Referring now to FIG. 5Q, in the absence of CXCR2, AngII treatment results in a substantial increase in the proximity of AT1R/Rluc8 to Venus/Rab11a, indicating a substantial increase in AT1R trafficking through recycling endosomes. CXCL8 has no effect and both CXCL8 and AngII combined has the same effect as AngII only.
Referring now to FIG. 5R, in the presence of CXCR2, AngII treatment again results in a substantial increase in the proximity of AT1R/Rluc8 to Venus/Rab11a, indicating a substantial increase in AT1R trafficking through recycling endosomes. CXCL8 only has no discernible effect, however, co-treatment with CXCL8 reduces the effect of AngII.

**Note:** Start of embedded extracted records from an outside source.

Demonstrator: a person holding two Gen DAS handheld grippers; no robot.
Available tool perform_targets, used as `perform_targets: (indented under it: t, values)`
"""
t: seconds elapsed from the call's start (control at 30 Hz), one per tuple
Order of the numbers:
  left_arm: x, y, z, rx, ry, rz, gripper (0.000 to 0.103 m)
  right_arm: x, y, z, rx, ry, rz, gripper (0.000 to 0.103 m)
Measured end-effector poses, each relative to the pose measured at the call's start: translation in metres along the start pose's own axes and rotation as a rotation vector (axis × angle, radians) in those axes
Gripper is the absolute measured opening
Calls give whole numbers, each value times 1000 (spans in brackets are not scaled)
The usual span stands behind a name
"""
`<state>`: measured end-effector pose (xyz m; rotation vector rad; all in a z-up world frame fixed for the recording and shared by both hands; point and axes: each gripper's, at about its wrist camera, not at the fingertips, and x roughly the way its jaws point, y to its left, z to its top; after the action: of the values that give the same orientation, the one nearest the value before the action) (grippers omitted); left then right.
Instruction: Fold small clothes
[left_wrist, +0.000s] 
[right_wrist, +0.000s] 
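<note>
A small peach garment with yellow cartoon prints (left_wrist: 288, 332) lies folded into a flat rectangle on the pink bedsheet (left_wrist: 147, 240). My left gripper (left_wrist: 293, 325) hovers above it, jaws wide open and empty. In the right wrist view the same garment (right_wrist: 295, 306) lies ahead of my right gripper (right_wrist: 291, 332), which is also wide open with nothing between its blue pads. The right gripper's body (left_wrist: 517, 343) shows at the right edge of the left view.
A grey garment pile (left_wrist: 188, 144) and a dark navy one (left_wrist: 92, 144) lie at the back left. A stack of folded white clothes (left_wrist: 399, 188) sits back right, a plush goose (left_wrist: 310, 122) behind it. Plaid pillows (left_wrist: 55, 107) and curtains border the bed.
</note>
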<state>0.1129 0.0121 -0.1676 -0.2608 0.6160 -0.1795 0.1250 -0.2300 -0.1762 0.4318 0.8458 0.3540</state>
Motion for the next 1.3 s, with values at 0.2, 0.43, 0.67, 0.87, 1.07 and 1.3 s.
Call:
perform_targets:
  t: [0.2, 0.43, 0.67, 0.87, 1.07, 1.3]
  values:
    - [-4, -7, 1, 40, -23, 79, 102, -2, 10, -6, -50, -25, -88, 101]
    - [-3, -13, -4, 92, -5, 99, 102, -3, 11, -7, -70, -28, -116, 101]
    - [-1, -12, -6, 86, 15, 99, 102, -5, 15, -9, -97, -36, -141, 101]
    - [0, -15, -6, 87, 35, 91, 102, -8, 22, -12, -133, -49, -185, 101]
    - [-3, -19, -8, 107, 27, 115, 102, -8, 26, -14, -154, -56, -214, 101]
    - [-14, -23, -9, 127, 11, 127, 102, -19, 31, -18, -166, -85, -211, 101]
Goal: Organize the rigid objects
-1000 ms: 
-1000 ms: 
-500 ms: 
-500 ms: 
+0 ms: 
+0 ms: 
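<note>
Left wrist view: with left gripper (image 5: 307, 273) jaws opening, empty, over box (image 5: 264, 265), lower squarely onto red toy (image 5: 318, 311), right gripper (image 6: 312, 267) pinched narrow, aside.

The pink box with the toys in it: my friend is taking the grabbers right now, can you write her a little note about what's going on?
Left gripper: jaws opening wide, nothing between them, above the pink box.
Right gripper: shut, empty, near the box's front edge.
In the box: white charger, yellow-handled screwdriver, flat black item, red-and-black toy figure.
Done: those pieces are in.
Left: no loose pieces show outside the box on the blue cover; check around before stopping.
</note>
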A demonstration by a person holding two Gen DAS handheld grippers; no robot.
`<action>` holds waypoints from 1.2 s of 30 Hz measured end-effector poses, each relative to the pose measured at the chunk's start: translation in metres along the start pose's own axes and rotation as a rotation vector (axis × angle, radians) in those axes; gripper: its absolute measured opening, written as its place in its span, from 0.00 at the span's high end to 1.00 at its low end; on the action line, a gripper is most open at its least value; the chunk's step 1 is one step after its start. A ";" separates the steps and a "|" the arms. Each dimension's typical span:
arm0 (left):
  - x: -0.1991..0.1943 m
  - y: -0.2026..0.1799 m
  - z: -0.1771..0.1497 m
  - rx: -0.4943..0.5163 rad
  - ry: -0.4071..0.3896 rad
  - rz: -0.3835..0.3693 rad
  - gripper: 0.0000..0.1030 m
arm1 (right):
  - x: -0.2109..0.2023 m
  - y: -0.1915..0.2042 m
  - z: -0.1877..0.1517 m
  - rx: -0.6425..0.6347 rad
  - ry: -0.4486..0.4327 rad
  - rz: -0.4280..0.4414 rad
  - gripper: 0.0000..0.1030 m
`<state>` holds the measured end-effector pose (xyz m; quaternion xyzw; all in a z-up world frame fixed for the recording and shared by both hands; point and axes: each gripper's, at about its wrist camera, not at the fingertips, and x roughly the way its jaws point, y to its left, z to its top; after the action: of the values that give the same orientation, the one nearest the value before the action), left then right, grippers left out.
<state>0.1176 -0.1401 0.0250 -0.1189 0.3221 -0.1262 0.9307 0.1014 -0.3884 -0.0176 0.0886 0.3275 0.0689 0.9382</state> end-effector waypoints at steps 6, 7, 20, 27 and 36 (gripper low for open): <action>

This example demonstrates that activation of AT1R increases the expression of CXCR2 on the plasma membrane, by reducing the amount of CXCR2 internalization and/or by increasing the forward trafficking of CXCR2 from the trans-Golgi network up to the plasma membrane. Furthermore, this increase in CXCR2 expression at the plasma membrane as a consequence of AT1R activation is consistent with the data showing a more than additive effect of treatment with both CXCL8 and AngII on Gi coupling (as demonstrated by proximity to the biosensor mGsi) when both AT1R and CXCR2 are present. Moreover, this increase in CXCR2 expression at the plasma membrane as a consequence of AT1R activation is consistent with the potentiation of the phospholipase C activity (as demonstrated by potentiation of IP-1 accumulation) observed when cells are co-treated with a fixed concentration of CXCL8 in addition to a range of concentrations of AngII.

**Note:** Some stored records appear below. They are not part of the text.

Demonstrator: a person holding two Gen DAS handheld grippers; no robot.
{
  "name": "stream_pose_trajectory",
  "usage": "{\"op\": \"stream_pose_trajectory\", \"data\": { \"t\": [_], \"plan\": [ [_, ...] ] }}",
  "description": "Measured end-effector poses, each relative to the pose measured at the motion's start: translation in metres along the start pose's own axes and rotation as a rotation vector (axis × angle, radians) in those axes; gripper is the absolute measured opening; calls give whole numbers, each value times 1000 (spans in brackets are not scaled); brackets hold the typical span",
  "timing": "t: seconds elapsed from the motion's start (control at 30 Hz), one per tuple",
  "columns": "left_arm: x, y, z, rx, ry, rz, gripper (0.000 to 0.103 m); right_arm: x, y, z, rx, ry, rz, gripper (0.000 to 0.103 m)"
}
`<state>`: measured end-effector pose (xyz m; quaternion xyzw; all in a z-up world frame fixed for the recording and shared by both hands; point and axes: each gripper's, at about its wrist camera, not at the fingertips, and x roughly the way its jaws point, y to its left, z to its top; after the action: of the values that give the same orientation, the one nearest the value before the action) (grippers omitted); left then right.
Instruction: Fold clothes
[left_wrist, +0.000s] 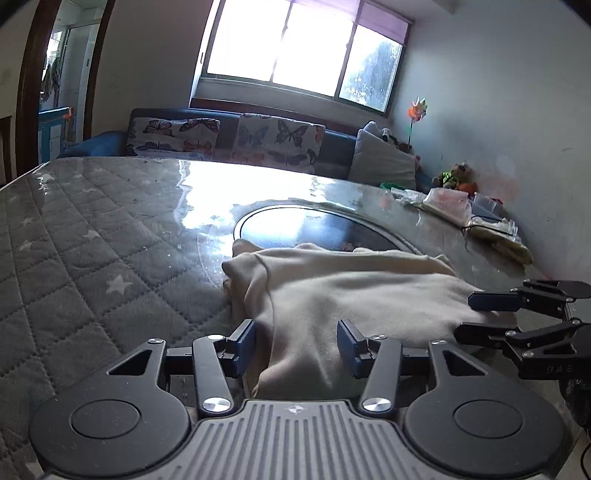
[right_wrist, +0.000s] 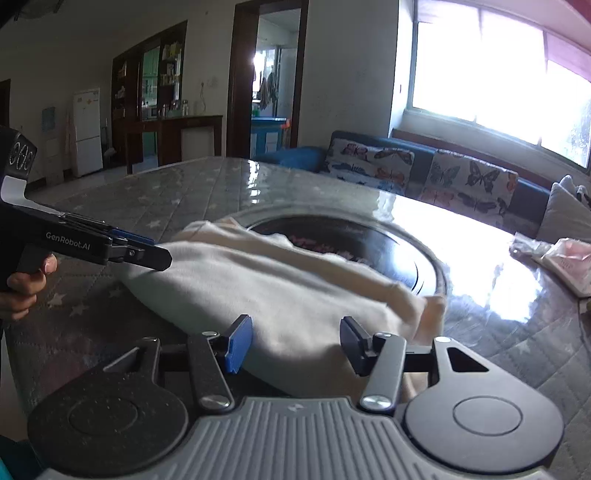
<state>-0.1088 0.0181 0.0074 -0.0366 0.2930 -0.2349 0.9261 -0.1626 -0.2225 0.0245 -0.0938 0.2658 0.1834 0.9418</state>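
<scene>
A cream garment (left_wrist: 351, 291) lies folded in a thick bundle on the grey star-quilted table (left_wrist: 92, 236), partly over a dark round glass disc (left_wrist: 306, 225). My left gripper (left_wrist: 297, 347) stands open at the near edge of the bundle, its blue pads either side of a cloth fold without pressing it. My right gripper (right_wrist: 295, 345) is open the same way over the garment (right_wrist: 280, 291), near its right end. Each gripper shows in the other's view: the right gripper (left_wrist: 484, 316) at the cloth's right edge, the left gripper (right_wrist: 155, 251) at its left end, held by a hand (right_wrist: 22, 291).
Plastic bags and packets (left_wrist: 450, 203) lie at the table's far right corner. A blue sofa with butterfly cushions (left_wrist: 229, 136) runs behind the table under a bright window. The table's glossy cover (right_wrist: 480, 266) glares strongly. Grey quilted surface spreads to the left.
</scene>
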Motion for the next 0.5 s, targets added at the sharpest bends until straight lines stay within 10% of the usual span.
{"op": "stream_pose_trajectory", "data": {
  "t": [0.5],
  "plan": [
    [-8,-3,0,-20,31,19,61,16,37,11,-51,10,45,55]
  ]
}}
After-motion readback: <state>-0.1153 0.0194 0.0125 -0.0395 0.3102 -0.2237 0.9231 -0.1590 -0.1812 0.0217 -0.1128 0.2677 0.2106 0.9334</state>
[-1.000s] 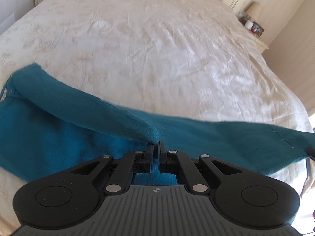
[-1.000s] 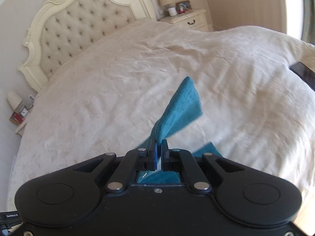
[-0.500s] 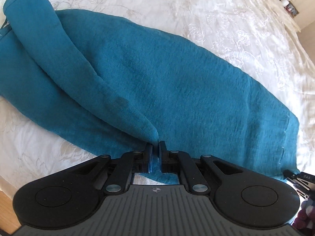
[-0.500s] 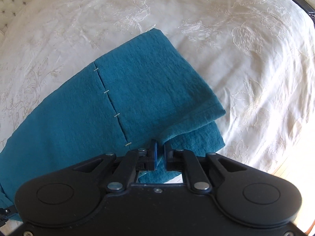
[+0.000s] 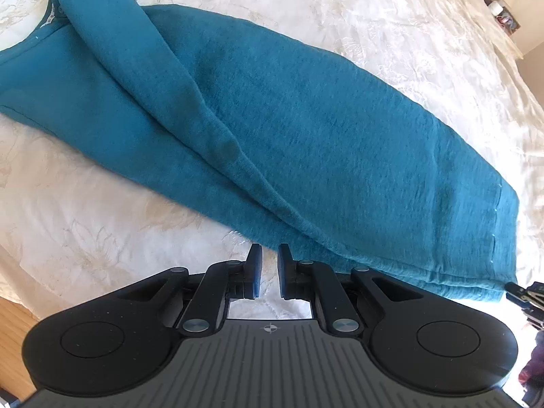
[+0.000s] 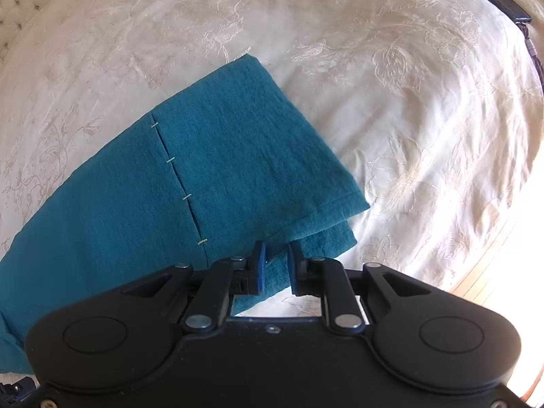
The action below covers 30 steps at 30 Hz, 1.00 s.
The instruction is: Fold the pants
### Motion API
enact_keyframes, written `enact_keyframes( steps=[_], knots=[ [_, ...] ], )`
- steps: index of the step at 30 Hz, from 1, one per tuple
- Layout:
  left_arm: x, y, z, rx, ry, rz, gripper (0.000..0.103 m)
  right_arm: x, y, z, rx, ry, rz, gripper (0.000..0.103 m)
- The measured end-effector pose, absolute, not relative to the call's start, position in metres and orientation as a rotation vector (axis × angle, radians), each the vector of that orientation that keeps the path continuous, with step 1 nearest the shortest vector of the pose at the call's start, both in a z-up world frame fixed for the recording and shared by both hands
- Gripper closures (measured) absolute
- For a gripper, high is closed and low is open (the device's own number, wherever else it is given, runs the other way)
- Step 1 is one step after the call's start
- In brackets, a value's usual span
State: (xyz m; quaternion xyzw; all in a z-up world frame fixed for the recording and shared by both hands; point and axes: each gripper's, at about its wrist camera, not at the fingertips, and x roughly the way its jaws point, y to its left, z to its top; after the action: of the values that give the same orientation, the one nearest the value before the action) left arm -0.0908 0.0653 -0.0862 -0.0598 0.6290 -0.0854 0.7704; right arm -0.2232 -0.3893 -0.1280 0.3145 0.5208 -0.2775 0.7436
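The teal pants (image 5: pixel 306 129) lie folded lengthwise on the cream bedspread, waistband at the upper left, leg hems at the lower right. My left gripper (image 5: pixel 269 253) is slightly open and empty, just off the near edge of the pants. In the right wrist view the stacked leg hems (image 6: pixel 244 170) lie flat, with a stitched seam across them. My right gripper (image 6: pixel 276 250) is slightly open over the near hem edge, with the cloth lying loose between the fingers.
The cream embroidered bedspread (image 6: pixel 408 102) surrounds the pants. The wooden floor (image 5: pixel 13 326) shows past the bed's near edge. A nightstand (image 5: pixel 503 17) stands at the far right. The right gripper's tip (image 5: pixel 523 294) shows at the hem corner.
Both grippers lowered the pants onto the bed, then opened and let go of the cloth. The left gripper has drawn back just off the pants' edge.
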Motion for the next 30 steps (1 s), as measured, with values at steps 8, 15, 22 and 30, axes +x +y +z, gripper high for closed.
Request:
enact_keyframes(
  steps=[8, 15, 22, 30],
  knots=[
    [-0.069, 0.124, -0.068, -0.148, 1.277, -0.069, 0.093, -0.189, -0.351, -0.090, 0.554, 1.065, -0.463, 0.077],
    [-0.010, 0.201, -0.064, -0.160, 1.221, 0.054, 0.093, -0.109, -0.242, -0.076, 0.435, 1.059, -0.136, 0.077],
    [0.068, 0.279, -0.079, -0.178, 1.224, 0.131, 0.093, -0.025, -0.099, -0.065, 0.339, 1.060, 0.142, 0.077],
    [0.134, 0.330, -0.113, -0.128, 1.273, 0.159, 0.092, 0.054, 0.025, -0.072, 0.235, 1.002, 0.374, 0.077]
  ],
)
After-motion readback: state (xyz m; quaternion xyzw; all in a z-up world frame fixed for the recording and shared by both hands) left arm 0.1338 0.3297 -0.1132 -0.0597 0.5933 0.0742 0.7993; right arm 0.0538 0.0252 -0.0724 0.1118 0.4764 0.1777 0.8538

This example also demonstrates that activation of CXCR2 reduces the amount of AT1R internalization, in this regard reciprocating the effect observed on CXCR2 when AT1R is activated. In contrast however, CXCR2 activation does not increase the forward trafficking of AT1R from the trans-Golgi network up to the plasma membrane, thereby in this regard not reciprocating the effect observed on CXCR2 when AT1R is activated.
Example 4
Referring now to FIGS. 6-15, BRET signals were measured from cells transiently expressing CXCR2/Rluc8, Venus/mGsi and HA-AT1R following pre-treatment with vehicle or antagonists/inverse agonists (10 μM) followed 50 minutes later by treatment with either 10 nM CXCL8 or 100 nM AngII only or both CXCL8 and AngII combined (10-fold lower concentrations than used to generate the data for FIG. 1B). Prior to agonist treatment (added at 0 minutes), a baseline BRET signal was recorded for each of the combinations for 20 minutes. Data were calculated as ligand-induced BRET relative to the ‘vehicle followed by vehicle’ (veh>veh) data set.
Referring now to FIG. 6A, cells were pre-treated with vehicle as a control to establish the ‘vehicle followed by vehicle’ baseline and show the effect of CXCL8 only, AngII only and both CXCL8 and AngII combined at concentrations used for the following experiments with antagonists/inverse agonists.
Referring now to FIGS. 6B, 6C, 6D, 6E and 6F, cells were pre-treated with CXCR2 allosteric inverse agonist SB265610 (FIG. 6B), CXCR2 antagonist SB225002 (FIG. 6C), CXCR2 inverse agonist navarixin (SCH527123; FIG. 6D), CXCR2 antagonist AZD5069 (FIG. 6E) or CXCR2 antagonist danirixin (FIG. 6F), resulting in the effect of CXCL8 being completely inhibited but the effect of AngII not being altered. The effect of CXCL8 and AngII combined is indistinguishable from that observed with AngII only in each case.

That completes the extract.